━━ DATA SECTION
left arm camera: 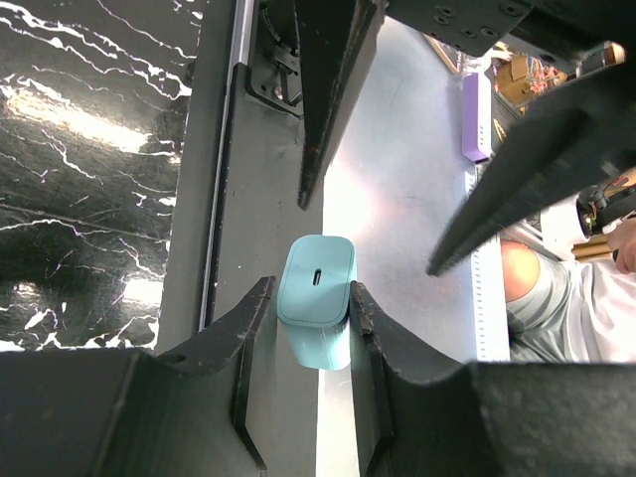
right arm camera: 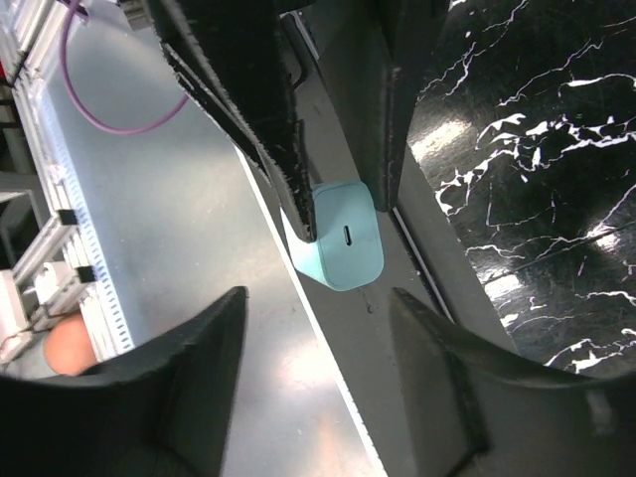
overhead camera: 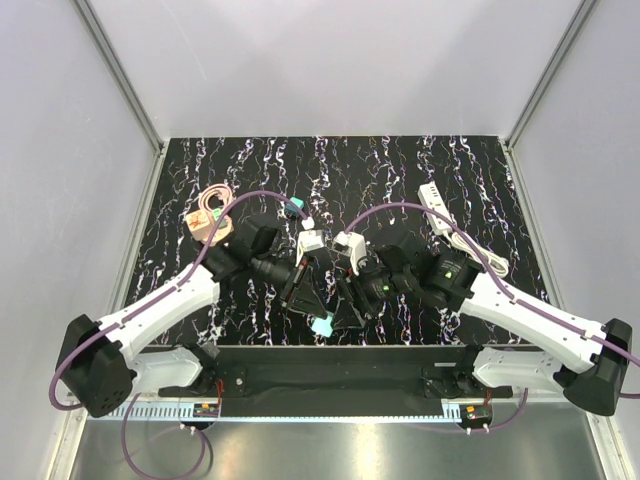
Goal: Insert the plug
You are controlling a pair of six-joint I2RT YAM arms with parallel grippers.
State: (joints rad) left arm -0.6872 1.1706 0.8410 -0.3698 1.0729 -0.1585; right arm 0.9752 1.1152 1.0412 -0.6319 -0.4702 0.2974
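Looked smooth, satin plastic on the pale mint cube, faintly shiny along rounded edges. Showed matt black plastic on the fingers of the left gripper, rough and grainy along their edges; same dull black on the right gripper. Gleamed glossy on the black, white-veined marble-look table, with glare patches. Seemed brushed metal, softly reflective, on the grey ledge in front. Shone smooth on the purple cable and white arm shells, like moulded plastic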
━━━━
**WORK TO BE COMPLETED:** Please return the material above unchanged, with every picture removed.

**EXPECTED ANSWER:**
left arm camera: 
right arm camera: 
overhead camera: 
Goal: Insert the plug
You are controlling a pair of six-joint I2RT YAM arms with parallel grippers.
State: (joints rad) left arm -0.6872 1.1706 0.8410 -0.3698 1.0729 -0.1585; right arm 0.9752 1.1152 1.0412 -0.6319 -0.4702 0.2974
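Looked smooth, satin plastic on the pale mint cube, faintly shiny along rounded edges. Showed matt black plastic on the fingers of the left gripper, rough and grainy along their edges; same dull black on the right gripper. Gleamed glossy on the black, white-veined marble-look table, with glare patches. Seemed brushed metal, softly reflective, on the grey ledge in front. Shone smooth on the purple cable and white arm shells, like moulded plastic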

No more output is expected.